Chip-to-chip quantum teleportation and multi-photon entanglement in silicon

TL;DR

This paper demonstrates on-chip quantum teleportation and multi-photon entanglement in silicon, utilizing integrated microresonator sources and linear circuits to generate, control, and transmit complex quantum states for scalable quantum technologies.

Contribution

It introduces a scalable silicon photonic platform that produces indistinguishable single photons and entangles multiple qubits without spectral filtering, enabling advanced quantum operations on-chip.

Findings

Successful on-chip quantum teleportation of states.

Generation of four-photon Greenberger-Horne-Zeilinger states.
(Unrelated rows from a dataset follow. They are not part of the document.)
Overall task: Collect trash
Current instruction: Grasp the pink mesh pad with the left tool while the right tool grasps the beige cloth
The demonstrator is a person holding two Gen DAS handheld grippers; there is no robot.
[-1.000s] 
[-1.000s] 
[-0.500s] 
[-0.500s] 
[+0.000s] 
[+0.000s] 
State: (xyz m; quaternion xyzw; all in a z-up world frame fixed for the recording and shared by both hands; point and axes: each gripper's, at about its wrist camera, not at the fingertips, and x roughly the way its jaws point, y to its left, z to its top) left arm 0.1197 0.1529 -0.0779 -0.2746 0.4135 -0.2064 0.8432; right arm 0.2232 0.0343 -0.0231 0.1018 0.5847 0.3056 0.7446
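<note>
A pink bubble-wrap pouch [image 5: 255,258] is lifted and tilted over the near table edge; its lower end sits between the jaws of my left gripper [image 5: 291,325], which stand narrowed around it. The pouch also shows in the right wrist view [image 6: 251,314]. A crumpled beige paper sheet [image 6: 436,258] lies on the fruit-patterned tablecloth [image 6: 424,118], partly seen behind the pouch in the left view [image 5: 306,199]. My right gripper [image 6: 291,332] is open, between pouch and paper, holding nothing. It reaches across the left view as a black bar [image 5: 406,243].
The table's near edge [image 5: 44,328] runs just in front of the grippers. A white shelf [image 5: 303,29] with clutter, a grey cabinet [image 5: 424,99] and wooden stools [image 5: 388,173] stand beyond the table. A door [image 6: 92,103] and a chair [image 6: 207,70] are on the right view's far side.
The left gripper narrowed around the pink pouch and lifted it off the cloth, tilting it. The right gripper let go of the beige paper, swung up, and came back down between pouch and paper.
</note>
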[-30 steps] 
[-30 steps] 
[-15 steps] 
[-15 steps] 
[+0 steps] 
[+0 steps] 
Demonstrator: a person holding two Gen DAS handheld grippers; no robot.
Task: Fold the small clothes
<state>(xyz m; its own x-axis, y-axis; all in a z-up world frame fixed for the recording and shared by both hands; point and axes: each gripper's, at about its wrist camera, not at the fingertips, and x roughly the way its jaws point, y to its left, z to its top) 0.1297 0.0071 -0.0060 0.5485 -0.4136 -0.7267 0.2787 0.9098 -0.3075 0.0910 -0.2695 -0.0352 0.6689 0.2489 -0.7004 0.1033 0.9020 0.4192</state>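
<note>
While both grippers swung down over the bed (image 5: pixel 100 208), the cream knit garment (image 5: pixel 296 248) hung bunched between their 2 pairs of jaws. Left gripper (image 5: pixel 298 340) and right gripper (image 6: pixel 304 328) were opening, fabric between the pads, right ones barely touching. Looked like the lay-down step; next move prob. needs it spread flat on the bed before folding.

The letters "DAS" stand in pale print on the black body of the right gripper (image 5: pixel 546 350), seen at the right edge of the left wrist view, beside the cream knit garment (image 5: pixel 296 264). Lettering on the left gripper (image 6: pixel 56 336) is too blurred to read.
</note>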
High-fidelity entanglement and state transfer in silicon chips.

Abstract

Exploiting semiconductor fabrication techniques, natural carriers of quantum information such as atoms, electrons, and photons can be embedded in scalable integrated devices. Integrated optics provides a versatile platform for large-scale quantum information processing and transceiving with photons. Scaling up the integrated devices for quantum applications requires highperformance single-photon generation and photonic qubit-qubit entangling operations. However, previous demonstrations report major challenges in producing multiple bright, pure and identical single-photons, and entangling multiple photonic qubits with high fidelity. Another notable challenge is to noiselessly interface multiphoton sources and multiqubit operators in a single device. Here we demonstrate on-chip genuine multipartite entanglement and quantum teleportation in silicon, by coherently controlling an integrated network of microresonator nonlinear single-photon sources and linear-optic multiqubit entangling circuits. The microresonators are engineered to locally enhance the nonlinearity, producing multiple frequencyuncorrelated and indistinguishable single-photons, without requiring any spectral filtering. The multiqubit states are processed in a programmable linear circuit facilitating Bell-projection and fusion operation in a measurement-based manner. We benchmark key functionalities, such as intra-/inter-chip teleportation of quantum states, and generation of four-photon Greenberger-HorneZeilinger entangled states. The production, control, and transceiving of states are all achieved in micrometer-scale silicon chips, fabricated by complementary metal-oxide-semiconductor processes. Our work lays the groundwork for scalable on-chip multiphoton technologies for quantum computing and communication.